Thank you very much for your positive review! Below, we respond to your critical points and questions.

Expanding the discussion on connections to prior work on POMDPs. We agree that our discussion on related works is relatively sparse. Based on your suggestions, as well as the other reviewers' suggestions, we will expand this section with a discussion on connections to existing empirical work that focuses on using RNNs and transformers for reinforcement learning in POMDPs.

Why is the reward signal a function of the observations and not of the states? These two descriptions of POMDPs are equivalent. Given a POMDP with state space $\mathcal X$ , observation space $\mathcal Y$ , set of possible rewards $\mathcal R$ , emission probabilities $p(y \mid x)$ , and state-reward function $r: \mathcal X \to \mathcal R$ , we can consider the equivalent POMDP with observation space $\tilde{\mathcal Y} = \mathcal Y \times \mathcal R$ , emission probabilities $p(\tilde y = (y, r) \mid x) = p(y \mid x)[r = r(x)]$ , and observation-reward function $\tilde r(\tilde y = (y, r)) = r$ . We use the observation-reward definition because it emphasizes that rewards are also quantities that are observed by the agent. In this model, state and reward are conditionally independent given the observation. With the state-reward definition this is not the case, so rewards would technically need to be included explicitly in memory as they could also give information about the state. We are open to changing our definition if it is confusing.

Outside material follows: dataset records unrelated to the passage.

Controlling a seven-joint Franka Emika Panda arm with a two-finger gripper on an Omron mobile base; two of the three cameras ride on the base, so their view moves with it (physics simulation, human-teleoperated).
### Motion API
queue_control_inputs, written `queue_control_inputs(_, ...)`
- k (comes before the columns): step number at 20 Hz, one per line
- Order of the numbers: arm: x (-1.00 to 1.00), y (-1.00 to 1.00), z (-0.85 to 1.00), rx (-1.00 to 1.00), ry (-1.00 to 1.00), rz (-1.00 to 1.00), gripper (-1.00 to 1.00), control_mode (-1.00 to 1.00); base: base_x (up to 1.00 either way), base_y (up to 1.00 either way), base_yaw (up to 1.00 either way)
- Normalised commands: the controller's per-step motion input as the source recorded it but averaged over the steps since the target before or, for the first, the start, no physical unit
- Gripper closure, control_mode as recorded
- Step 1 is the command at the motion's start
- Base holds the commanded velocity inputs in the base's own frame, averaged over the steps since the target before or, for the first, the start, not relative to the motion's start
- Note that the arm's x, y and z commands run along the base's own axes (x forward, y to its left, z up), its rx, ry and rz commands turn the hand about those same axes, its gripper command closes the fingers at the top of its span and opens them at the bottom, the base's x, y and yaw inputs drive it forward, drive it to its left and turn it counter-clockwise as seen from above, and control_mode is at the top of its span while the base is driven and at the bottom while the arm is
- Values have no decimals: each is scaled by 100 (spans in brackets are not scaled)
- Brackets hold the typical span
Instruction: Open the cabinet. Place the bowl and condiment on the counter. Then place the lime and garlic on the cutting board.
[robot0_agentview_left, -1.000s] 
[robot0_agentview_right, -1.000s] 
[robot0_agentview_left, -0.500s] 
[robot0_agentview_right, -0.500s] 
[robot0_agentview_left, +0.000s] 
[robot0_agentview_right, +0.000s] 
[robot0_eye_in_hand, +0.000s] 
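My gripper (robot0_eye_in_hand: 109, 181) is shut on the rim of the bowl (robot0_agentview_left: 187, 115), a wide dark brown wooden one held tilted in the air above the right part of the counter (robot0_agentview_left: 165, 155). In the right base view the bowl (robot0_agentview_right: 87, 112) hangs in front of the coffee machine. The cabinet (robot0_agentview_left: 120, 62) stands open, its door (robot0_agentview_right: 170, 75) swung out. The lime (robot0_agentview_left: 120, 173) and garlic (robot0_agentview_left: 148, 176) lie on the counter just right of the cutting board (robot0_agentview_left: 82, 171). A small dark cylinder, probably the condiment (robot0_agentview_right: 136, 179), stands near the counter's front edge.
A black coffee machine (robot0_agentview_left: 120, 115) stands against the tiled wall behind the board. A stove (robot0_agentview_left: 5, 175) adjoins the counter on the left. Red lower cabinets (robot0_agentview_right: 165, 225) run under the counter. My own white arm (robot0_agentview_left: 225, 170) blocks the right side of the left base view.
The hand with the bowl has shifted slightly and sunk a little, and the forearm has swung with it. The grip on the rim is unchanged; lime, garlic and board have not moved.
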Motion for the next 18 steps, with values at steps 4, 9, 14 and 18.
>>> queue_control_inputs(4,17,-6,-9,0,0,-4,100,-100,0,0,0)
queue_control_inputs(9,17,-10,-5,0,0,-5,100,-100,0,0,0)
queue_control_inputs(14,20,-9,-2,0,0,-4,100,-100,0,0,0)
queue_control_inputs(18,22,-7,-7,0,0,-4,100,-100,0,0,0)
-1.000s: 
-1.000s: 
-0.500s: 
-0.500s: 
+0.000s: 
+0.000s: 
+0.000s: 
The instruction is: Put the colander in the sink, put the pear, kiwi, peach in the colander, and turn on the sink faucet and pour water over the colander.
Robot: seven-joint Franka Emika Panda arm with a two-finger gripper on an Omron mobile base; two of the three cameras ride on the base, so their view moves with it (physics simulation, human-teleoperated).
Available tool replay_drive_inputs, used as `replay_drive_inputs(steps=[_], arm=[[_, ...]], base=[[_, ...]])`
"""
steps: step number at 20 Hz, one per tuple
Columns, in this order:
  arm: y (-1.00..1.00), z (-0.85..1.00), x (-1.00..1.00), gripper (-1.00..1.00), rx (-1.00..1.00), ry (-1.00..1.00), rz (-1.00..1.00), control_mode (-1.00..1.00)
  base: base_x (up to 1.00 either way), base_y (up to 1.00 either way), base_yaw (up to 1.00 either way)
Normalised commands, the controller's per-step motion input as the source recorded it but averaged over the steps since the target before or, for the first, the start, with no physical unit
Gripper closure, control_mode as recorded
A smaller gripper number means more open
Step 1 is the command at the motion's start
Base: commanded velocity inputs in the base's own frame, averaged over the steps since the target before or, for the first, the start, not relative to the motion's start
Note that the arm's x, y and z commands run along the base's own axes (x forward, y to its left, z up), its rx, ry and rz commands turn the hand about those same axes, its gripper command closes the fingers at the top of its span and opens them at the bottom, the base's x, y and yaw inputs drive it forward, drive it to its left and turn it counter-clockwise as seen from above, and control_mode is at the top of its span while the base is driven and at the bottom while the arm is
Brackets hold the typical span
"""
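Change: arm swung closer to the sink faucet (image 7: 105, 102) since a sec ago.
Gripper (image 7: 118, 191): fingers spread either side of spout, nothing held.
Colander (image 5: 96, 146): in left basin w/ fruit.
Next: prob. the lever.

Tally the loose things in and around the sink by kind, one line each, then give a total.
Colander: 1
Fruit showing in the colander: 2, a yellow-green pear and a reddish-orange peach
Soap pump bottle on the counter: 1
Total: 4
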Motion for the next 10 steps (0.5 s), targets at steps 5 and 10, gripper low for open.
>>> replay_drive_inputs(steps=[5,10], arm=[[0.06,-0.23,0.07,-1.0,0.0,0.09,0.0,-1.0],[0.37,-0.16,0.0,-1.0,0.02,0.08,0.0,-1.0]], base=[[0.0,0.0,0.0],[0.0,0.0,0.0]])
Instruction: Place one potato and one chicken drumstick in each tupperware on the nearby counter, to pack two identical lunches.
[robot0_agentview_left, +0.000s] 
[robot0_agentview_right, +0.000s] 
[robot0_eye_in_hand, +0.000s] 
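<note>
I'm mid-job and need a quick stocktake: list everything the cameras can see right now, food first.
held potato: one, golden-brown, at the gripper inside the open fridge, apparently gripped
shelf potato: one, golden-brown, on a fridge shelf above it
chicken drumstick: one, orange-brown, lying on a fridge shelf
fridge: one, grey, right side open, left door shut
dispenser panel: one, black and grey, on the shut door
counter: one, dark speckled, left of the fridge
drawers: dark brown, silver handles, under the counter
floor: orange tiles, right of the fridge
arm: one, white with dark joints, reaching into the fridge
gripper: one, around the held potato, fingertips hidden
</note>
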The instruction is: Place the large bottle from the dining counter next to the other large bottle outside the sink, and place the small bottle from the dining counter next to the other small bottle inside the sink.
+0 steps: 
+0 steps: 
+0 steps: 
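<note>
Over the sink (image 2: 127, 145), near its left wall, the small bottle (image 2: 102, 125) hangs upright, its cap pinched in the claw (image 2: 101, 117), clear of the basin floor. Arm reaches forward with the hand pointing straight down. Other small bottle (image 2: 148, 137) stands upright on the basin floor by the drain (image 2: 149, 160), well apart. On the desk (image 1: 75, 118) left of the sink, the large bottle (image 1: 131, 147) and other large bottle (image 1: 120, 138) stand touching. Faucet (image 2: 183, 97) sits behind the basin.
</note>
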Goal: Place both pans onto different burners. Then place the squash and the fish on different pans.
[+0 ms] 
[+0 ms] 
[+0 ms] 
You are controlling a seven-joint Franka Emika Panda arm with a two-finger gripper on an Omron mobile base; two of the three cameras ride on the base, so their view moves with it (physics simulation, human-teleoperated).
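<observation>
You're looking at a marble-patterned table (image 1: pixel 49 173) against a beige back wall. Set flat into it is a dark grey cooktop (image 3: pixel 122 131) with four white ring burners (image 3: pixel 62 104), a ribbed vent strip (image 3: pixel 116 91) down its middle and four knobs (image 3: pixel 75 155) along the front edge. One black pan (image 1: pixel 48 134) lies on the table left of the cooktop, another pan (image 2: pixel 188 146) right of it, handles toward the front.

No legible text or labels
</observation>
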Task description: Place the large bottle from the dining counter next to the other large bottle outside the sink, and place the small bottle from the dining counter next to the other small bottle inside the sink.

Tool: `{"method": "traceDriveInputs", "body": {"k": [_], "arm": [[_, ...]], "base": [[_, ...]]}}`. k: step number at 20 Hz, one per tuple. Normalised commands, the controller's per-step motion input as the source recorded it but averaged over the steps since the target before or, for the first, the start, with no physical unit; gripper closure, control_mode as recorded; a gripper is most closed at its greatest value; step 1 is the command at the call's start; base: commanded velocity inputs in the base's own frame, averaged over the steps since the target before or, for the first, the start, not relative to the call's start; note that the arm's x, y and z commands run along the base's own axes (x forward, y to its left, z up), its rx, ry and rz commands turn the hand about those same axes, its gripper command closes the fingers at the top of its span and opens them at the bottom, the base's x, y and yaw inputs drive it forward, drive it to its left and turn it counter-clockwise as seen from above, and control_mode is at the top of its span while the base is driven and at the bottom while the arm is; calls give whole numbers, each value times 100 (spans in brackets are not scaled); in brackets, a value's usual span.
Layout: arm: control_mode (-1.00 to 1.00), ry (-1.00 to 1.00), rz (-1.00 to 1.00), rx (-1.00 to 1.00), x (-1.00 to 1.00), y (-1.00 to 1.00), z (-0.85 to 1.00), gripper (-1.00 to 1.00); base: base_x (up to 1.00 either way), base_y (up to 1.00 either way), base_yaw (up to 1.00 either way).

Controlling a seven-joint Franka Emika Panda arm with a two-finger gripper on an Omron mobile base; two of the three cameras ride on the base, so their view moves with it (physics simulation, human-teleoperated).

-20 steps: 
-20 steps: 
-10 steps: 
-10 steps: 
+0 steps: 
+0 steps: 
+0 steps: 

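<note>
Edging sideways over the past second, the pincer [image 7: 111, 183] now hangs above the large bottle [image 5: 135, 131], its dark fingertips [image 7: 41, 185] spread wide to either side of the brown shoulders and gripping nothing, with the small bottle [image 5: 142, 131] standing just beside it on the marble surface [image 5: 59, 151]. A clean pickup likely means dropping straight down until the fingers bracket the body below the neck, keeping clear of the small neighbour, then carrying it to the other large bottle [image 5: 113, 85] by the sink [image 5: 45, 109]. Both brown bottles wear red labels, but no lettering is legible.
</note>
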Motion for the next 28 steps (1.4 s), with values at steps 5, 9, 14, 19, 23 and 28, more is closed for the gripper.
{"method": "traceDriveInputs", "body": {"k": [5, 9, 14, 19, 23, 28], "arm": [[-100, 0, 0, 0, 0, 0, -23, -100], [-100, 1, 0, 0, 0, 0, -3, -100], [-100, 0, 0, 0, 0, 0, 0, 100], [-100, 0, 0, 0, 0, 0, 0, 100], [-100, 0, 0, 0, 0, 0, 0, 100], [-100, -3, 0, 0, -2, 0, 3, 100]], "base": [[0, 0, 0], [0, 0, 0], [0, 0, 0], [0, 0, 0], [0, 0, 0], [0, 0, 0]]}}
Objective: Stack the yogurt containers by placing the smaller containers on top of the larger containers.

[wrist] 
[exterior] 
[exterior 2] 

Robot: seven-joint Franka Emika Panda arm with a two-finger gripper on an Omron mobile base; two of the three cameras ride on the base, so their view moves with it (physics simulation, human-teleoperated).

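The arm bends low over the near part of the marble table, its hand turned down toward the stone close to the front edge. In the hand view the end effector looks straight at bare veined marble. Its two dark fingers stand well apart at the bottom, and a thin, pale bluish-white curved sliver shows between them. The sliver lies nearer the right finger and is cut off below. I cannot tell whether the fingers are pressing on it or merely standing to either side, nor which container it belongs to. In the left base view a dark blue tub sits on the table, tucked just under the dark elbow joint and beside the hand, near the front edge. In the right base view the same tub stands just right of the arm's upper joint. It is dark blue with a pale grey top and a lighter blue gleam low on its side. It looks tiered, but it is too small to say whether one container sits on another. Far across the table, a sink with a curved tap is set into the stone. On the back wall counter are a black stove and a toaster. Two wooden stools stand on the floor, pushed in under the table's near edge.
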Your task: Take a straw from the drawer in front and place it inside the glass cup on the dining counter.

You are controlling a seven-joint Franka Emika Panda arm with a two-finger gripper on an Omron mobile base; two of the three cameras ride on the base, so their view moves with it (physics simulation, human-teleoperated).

Why is the policy Markovian? If the policy $\pi$ is Markovian, then the combination of POMDP and $\pi$ describe a hidden Markov model with the same state space $\mathcal X$ as the POMDP. If the policy is not Markovian, then this is no longer true. However, this is irrelevant to our paper, and so we will change the definition in the final version as follows. Consider the general setup consisting of a POMDP with state space $\mathcal X$ , observation space $\mathcal Y$ , action space $\mathcal U$ , transition dynamics $p(x_{t + 1}\mid x_t, u_t)$ and emission probabilities $p(y_t\mid x_t)$ , and a general agent with agent state space $\mathcal Z$ , agent state update probabilities $\pi(z_{t+1}\mid z_t, y_{t+1})$ and policy $\pi(u_t\mid z_t)$ . Together, these describe a hidden Markov model with state space $\Psi = \mathcal X \times \mathcal Z$ , observation space $\mathcal Y$ , transition dynamics $p(\psi_{t+1} = (x_{t + 1}, z_t) \mid \psi_{t} = (x_{t}, z_{t-1})) = \sum_{y_t}p(y_t\mid x_t)\pi(z_t\mid z_{t - 1}, y_t)\sum_{u_t}\pi(u_t\mid x_t)p(x_{t + 1}\mid x_t, u_t),$ and emission probabilities $p(y_t\mid \psi_t = (x_t, z_{t-1})) = p(y_t\mid x_t).$ Thus, as none of our results depend on the state space of the HMM, this definition shows that our results also apply with non-Markovian policies.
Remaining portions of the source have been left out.